The problem
Your result will be the set of lines with "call", copied from the material below.

Collected data

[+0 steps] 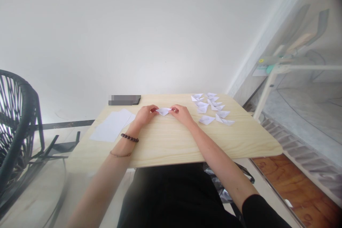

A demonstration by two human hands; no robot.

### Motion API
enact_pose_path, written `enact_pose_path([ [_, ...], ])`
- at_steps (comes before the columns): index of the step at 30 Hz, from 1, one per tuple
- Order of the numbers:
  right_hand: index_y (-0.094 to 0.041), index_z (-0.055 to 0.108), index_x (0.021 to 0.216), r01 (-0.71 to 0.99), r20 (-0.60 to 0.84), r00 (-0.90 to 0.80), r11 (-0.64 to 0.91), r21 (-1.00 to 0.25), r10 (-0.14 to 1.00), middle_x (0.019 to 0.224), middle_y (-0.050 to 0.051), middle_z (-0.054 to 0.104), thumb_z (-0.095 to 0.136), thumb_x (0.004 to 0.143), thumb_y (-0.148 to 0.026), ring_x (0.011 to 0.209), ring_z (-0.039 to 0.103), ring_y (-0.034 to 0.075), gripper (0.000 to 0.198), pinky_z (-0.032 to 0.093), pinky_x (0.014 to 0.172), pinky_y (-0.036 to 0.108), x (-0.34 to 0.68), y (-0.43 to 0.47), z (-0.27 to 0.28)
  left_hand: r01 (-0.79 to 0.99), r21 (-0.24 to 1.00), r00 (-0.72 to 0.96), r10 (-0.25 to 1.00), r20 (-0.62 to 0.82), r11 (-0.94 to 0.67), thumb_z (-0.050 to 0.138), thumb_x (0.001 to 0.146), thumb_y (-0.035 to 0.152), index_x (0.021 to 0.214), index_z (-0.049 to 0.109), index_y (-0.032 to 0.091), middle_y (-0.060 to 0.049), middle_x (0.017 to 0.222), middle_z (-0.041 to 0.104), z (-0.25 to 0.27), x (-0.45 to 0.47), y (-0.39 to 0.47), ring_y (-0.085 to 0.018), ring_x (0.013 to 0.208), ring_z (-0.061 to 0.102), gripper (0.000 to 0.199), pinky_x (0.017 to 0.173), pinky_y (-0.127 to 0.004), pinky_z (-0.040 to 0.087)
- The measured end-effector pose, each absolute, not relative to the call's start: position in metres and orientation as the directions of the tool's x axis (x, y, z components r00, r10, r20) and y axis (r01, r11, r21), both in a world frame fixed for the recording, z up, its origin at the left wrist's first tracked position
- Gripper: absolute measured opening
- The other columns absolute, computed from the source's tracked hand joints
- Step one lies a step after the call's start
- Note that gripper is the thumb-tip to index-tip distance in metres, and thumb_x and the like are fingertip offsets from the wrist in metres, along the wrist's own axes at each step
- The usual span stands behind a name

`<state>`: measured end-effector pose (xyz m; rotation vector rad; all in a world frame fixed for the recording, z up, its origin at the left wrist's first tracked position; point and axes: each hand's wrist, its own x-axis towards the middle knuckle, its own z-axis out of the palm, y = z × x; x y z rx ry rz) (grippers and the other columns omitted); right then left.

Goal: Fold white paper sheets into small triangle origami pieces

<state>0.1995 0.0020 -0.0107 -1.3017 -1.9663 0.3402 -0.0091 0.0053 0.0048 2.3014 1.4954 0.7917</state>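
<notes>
Between my hands is a small folded white paper boat (164, 111), just over the middle of the table. My left hand (145, 114) pinches its left tip, and my right hand (181, 113) pinches its right tip. Several more folded paper boats (202, 107) sit in loose rows on the right part of the table. To the left of my left forearm lie flat sheets of white paper (109, 127), overlapping one another.
The light wooden table (165, 149) stands against a white wall. A dark flat object (124, 100), partly pixelated, lies at its back left. A black woven chair (18, 124) stands at left. At right, a white metal frame (267, 92) rises beside the table.
</notes>
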Motion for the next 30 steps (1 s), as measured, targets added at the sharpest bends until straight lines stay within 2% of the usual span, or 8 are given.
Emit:
enact_pose_path([
  [6, -0.02, 0.064, 0.086, 0.64, 0.438, -0.211, 0.462, -0.614, 0.874, 0.085, 0.002, 0.066, 0.048, 0.079, -0.032, 0.074, 0.058, 0.013, 0.022, 0.042, 0.07, 0.023, 0.203, 0.004, -0.012, 0.769, 0.495, 0.277, 0.908, 0.313, -0.405, 0.046, 0.074, 0.037, 0.087, 0.064, 0.023, -0.001, 0.08, 0.066, 0.003, -0.013, 0.008, -0.017, 0.074, 0.058, 0.026, 0.068, -0.025, 0.041],
  [11, -0.019, 0.065, 0.082, 0.627, 0.449, -0.21, 0.472, -0.62, 0.869, 0.08, 0.001, 0.066, 0.047, 0.079, -0.031, 0.071, 0.058, 0.013, 0.022, 0.041, 0.067, 0.022, 0.204, 0.006, -0.014, 0.805, 0.453, 0.272, 0.916, 0.294, -0.384, 0.044, 0.074, 0.039, 0.082, 0.066, 0.023, -0.002, 0.081, 0.066, 0.004, -0.012, 0.007, -0.018, 0.074, 0.058, 0.028, 0.067, -0.025, 0.041],
  [22, -0.019, 0.064, 0.079, 0.69, 0.475, -0.222, 0.482, -0.54, 0.851, 0.074, 0.0, 0.065, 0.047, 0.079, -0.028, 0.065, 0.055, 0.011, 0.019, 0.038, 0.063, 0.02, 0.199, 0.003, -0.011, 0.844, 0.333, 0.336, 0.898, 0.283, -0.42, 0.043, 0.075, 0.036, 0.081, 0.065, 0.023, -0.003, 0.086, 0.065, 0.012, -0.003, -0.002, -0.019, 0.078, 0.057, 0.027, 0.066, -0.026, 0.041],
  [30, -0.019, 0.064, 0.079, 0.647, 0.488, -0.193, 0.484, -0.589, 0.851, 0.075, 0.001, 0.064, 0.047, 0.078, -0.028, 0.065, 0.055, 0.011, 0.02, 0.039, 0.063, 0.021, 0.199, 0.003, -0.011, 0.86, 0.339, 0.29, 0.912, 0.29, -0.382, 0.043, 0.075, 0.036, 0.082, 0.063, 0.022, -0.004, 0.084, 0.064, 0.009, -0.004, 0.001, -0.018, 0.076, 0.056, 0.026, 0.066, -0.025, 0.041],
])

Solution for this task
- The measured end-effector pose, each absolute, not relative to the call's start: position in metres and orientation as the directions of the tool's x axis (x, y, z components r00, r10, r20) and y axis (r01, r11, r21), both in a world frame fixed for the recording, z up, its origin at the left wrist's first tracked position
- Step one lies a step after the call's start

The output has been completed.